Sutton – Conservative gain
36 years of continuous Liberal and Liberal Democrat rule in Sutton are likely to come to an end in May. The council leadership’s support for the Beddington Energy Recovery Facility (which everyone calls an incinerator) remains highly controversial, and the council has recently hit financial difficulty over its decentralised heating network. Sutton’s Liberal Democrat base has been slowly cut away and the party no longer has the local MP. The GLA elections showed the party struggling to get over 25% of the vote. Several leading councillors are standing down – never a sign of confidence. While the Liberal Democrats will fight a strong campaign, they have to defend against Independent, Labour, and Conservative attacks. The Conservatives need to make five net gains, but could achieve them just in split wards while many others look vulnerable.
Wandworth – Labour gain
What was in recent memory a Conservative and Thatcherite flagship now looks much like most other boroughs, largely because a decade of funding cuts forced dramatic economies on them all. For that reason the ‘Wandsworth effect’, which gave Conservative majorities in local elections even when the party was losing nationally, is eroding. The Labour opposition is insistent it will match the Conservatives on tax, but has a criticism based on the council’s attitude to development. There have been some internal problems for the challengers – feuding between left and right, and the Labour group dumping Leonie Cooper for Simon Hogg as its leader. We think the new ward boundaries
help Labour and tip them to win.
Barnet – narrow Conservative hold
Labour came within one seat of winning Barnet in 2014 but in retrospect, it may not have been smart to raise expectations of winning the council with the highest percentage of people defining themselves as of the Jewish faith in 2018 with Jeremy Corbyn as Labour Party leader – and the party went backwards. But Corbyn has now gone, the new ward boundaries help Labour, so a recovery is likely. However the 2021 GLA results were good for the Conservatives here.
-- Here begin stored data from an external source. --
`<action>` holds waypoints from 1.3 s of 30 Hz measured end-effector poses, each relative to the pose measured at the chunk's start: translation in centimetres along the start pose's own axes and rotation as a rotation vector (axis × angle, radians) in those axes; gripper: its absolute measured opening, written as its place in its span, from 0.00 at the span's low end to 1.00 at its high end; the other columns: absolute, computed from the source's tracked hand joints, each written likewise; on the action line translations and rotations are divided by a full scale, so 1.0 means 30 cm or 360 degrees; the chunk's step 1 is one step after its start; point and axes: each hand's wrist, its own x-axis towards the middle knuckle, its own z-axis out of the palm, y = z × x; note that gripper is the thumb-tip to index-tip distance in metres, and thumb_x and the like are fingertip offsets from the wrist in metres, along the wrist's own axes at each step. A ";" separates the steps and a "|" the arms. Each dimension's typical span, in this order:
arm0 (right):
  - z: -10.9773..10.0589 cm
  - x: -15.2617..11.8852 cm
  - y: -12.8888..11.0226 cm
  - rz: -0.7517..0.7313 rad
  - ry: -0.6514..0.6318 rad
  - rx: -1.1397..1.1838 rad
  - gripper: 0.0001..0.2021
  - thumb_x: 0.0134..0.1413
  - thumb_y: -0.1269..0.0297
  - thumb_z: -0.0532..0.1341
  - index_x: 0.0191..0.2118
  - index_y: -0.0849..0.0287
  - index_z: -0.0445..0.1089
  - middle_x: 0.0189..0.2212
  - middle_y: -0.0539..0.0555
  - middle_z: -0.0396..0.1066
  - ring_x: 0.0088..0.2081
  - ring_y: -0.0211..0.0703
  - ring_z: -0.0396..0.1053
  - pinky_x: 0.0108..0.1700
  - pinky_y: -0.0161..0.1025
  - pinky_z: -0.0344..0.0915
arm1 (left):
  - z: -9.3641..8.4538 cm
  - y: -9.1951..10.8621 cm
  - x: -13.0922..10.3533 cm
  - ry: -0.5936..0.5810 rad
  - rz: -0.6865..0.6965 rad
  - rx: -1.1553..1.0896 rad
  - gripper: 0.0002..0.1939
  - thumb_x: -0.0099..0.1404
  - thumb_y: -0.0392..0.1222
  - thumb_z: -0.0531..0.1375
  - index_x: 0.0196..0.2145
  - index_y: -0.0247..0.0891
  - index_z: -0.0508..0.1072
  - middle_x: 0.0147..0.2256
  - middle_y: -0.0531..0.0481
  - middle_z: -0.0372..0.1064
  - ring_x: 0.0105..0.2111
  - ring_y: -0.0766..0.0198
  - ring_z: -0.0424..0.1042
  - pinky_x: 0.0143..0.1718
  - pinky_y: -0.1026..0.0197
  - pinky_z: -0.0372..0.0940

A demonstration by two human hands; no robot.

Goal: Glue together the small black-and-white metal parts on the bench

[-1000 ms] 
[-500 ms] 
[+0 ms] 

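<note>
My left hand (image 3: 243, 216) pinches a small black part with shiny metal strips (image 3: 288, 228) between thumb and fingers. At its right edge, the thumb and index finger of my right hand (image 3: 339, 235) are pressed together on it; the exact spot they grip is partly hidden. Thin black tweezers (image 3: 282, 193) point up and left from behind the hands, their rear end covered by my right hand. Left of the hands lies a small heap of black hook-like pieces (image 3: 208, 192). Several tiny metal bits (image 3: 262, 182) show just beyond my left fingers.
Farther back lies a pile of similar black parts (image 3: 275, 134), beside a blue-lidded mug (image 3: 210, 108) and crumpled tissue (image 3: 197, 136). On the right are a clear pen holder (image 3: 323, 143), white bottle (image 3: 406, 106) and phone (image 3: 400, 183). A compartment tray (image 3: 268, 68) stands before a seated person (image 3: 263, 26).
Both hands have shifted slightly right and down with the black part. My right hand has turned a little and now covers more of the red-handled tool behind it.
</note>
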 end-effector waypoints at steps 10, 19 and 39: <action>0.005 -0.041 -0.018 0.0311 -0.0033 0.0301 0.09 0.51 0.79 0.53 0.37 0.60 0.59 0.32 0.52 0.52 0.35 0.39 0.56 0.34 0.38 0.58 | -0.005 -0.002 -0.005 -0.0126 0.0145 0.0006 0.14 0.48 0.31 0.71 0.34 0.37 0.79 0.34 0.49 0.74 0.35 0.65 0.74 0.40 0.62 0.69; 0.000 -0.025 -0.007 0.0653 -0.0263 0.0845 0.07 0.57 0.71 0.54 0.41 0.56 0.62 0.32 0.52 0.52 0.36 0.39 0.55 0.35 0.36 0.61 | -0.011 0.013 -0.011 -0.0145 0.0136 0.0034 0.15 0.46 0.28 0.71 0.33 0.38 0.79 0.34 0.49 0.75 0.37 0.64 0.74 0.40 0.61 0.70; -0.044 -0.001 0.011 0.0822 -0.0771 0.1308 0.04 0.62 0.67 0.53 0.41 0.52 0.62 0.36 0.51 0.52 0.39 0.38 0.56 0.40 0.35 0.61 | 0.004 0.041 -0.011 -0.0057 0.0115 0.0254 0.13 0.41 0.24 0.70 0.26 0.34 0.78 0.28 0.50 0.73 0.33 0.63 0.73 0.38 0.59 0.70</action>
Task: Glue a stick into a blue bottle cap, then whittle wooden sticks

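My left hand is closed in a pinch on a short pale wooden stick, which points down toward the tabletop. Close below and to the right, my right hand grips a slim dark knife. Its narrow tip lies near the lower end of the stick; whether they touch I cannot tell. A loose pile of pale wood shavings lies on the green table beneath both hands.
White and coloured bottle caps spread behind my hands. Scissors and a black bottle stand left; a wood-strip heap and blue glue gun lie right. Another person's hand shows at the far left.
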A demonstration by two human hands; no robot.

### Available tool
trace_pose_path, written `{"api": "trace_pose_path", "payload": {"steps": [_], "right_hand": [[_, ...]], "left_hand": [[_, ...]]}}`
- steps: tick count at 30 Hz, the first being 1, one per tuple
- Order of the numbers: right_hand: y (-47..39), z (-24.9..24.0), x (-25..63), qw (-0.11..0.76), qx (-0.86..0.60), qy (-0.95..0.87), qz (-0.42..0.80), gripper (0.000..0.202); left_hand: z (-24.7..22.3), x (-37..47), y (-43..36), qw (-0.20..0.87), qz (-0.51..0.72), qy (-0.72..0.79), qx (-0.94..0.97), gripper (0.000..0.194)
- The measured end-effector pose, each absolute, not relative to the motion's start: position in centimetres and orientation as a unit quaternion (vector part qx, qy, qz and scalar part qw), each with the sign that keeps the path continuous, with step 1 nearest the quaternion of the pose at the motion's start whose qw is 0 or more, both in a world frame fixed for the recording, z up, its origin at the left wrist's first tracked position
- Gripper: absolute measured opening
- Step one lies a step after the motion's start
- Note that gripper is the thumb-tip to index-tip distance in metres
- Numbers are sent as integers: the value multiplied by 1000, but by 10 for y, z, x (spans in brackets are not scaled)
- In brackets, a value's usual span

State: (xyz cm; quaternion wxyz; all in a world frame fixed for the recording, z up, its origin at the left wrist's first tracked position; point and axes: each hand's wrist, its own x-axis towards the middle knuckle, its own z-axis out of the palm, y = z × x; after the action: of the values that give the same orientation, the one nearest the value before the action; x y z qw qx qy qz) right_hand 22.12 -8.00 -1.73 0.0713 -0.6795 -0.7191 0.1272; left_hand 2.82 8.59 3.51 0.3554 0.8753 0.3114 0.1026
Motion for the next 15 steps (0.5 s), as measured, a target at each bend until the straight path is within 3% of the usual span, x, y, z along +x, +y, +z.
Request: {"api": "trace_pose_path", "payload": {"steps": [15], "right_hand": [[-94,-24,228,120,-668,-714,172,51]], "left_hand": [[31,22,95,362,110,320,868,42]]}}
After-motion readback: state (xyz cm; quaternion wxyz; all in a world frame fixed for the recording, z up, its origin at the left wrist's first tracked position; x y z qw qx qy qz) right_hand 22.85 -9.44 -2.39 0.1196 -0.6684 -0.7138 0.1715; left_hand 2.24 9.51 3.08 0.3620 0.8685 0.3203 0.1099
Harrow – narrow Labour hold
Although the last three elections have all returned small Labour majorities, Harrow is not a natural Labour borough and it took until 2018 for Labour to secure a popular vote lead. The Conservatives (led by their streetfighting London Assembly leader Susan Hall) are fighting a very strong campaign, highlighting unpopular housing developments, and the party has been making headway in the large Hindu community locally; they were well ahead in the GLA election. Ward boundary changes again help Labour.
Tower Hamlets – Labour narrowly hold the Mayor, Labour council majority
John Biggs is defending the Mayoralty he won in 2015, but more than five years have now passed since his predecessor Lutfur Rahman was reported personally guilty of electoral corruption. Rahman is again eligible for election and is standing in what many fear will be an unedifying grudge match. Rabina Khan, who was his deputy Mayor, is now the Liberal Democrat candidate; former Conservative councillor turned Independent Andrew Wood has also announced he is standing for Mayor. Will lingering concern about Rahman help John Biggs win a messy Mayoral race? Labour will certainly be challenged by Rahman’s supporters in some of the heavily Bangladeshi wards, but ought to be able to keep a majority on the council.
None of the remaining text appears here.